About this task> Lines from the entries below that hold "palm" form the answer; copy all of them.

Data provided>
◆ ◆ ◆
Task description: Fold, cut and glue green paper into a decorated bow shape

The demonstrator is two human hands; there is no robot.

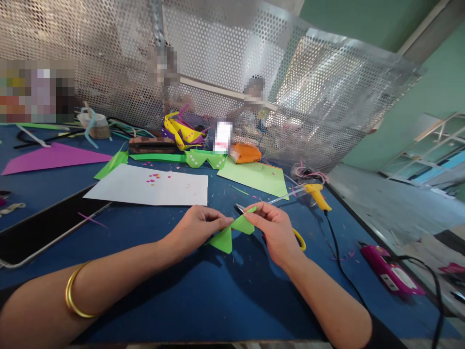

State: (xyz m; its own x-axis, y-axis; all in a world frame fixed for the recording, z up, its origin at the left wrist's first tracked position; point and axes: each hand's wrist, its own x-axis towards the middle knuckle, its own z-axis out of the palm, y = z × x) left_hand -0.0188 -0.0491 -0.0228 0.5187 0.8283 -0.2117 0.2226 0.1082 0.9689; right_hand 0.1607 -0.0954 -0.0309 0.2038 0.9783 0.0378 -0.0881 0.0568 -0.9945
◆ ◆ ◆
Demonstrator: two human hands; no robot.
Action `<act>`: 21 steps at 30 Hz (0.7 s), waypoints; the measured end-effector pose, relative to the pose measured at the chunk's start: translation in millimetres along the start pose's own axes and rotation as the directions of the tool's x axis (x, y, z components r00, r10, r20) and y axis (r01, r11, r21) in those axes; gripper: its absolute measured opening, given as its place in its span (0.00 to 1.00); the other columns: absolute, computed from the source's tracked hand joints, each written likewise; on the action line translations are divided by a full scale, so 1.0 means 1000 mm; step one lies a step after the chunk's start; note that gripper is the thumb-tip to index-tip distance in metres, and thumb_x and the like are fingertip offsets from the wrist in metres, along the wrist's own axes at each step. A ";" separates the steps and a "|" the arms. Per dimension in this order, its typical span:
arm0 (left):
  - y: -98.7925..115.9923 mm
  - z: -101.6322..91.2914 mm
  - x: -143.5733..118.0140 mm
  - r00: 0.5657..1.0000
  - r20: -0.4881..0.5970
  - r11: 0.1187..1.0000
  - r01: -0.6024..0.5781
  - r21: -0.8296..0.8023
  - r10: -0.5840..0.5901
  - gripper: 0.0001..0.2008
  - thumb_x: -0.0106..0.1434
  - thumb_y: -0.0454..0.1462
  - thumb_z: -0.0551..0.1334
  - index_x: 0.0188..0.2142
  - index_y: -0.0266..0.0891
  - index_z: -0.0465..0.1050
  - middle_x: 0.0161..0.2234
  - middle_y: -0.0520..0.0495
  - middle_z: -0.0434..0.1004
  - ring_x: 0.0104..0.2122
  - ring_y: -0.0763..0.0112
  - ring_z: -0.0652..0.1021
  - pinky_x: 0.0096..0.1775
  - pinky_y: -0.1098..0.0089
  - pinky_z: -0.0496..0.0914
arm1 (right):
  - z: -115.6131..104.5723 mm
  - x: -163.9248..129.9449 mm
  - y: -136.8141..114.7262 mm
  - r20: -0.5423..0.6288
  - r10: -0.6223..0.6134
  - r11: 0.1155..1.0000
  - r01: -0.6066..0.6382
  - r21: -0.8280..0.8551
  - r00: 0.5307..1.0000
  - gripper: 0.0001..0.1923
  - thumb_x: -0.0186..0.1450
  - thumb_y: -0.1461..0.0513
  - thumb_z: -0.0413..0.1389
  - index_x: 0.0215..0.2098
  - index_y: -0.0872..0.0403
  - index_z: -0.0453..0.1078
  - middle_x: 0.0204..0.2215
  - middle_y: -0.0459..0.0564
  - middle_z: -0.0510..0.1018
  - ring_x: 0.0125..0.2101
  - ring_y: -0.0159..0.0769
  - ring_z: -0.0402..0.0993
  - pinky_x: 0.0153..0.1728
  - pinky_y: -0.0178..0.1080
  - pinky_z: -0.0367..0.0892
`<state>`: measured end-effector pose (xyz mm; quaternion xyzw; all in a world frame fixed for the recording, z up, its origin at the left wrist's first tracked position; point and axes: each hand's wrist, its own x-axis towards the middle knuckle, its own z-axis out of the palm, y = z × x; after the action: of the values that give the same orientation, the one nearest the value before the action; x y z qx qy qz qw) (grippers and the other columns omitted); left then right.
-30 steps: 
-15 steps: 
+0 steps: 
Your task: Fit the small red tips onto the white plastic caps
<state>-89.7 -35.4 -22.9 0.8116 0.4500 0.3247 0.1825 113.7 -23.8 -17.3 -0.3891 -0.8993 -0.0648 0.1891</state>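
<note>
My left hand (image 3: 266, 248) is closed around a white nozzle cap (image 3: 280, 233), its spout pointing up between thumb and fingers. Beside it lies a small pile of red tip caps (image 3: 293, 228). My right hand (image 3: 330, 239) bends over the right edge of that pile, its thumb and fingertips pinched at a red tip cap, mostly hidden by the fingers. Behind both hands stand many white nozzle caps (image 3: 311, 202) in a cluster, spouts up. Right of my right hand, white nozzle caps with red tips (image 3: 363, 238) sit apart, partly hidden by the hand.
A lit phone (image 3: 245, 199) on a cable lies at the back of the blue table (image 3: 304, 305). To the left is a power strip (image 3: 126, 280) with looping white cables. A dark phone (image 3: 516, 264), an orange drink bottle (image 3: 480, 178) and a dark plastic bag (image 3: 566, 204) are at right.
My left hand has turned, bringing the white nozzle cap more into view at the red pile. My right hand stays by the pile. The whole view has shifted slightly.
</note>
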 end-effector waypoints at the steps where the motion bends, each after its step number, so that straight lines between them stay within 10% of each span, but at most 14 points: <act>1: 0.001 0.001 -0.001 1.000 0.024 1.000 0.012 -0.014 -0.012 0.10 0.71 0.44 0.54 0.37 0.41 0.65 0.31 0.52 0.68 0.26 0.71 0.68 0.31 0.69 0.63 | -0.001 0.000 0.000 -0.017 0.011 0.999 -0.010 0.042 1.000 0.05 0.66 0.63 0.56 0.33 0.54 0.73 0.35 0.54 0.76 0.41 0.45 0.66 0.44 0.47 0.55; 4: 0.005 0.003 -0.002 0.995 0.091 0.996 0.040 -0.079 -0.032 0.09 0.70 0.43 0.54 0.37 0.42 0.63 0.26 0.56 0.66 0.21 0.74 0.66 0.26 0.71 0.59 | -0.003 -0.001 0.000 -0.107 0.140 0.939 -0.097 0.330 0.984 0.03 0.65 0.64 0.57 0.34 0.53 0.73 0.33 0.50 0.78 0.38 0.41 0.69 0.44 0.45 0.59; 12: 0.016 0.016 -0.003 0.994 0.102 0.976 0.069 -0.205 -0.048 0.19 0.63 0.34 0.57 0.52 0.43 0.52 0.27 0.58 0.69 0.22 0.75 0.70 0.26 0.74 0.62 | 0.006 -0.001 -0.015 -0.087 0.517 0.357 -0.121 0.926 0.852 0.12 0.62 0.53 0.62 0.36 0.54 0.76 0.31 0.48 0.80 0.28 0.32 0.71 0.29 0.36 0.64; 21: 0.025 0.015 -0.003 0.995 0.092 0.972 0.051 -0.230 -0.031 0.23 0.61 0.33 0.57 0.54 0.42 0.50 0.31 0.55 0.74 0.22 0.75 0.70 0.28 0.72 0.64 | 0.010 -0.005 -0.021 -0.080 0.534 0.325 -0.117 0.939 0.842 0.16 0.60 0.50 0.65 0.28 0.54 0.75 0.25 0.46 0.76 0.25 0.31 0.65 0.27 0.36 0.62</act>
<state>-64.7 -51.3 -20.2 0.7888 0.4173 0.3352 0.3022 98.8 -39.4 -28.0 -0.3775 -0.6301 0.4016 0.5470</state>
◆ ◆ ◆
Result below>
State: (xyz m; its own x-axis, y-axis; all in a world frame fixed for the recording, z up, its origin at the left wrist's first tracked position; point and axes: each hand's wrist, its own x-axis towards the middle knuckle, its own z-axis out of the palm, y = z × x) left_hand -0.0188 -0.0491 -0.0228 0.5187 0.8283 -0.2117 0.2226 0.1082 0.9689; right_hand 0.1607 -0.0954 -0.0309 0.2038 0.9783 0.0378 -0.0881 0.0568 -0.9945
`<state>`: measured end-effector pose (xyz mm; quaternion xyzw; all in a world frame fixed for the recording, z up, its origin at the left wrist's first tracked position; point and axes: each hand's wrist, its own x-axis towards the middle knuckle, its own z-axis out of the palm, y = z × x; after the action: of the values that give the same orientation, the one nearest the value before the action; x y z qx qy qz qw) (grippers and the other columns omitted); left then right.

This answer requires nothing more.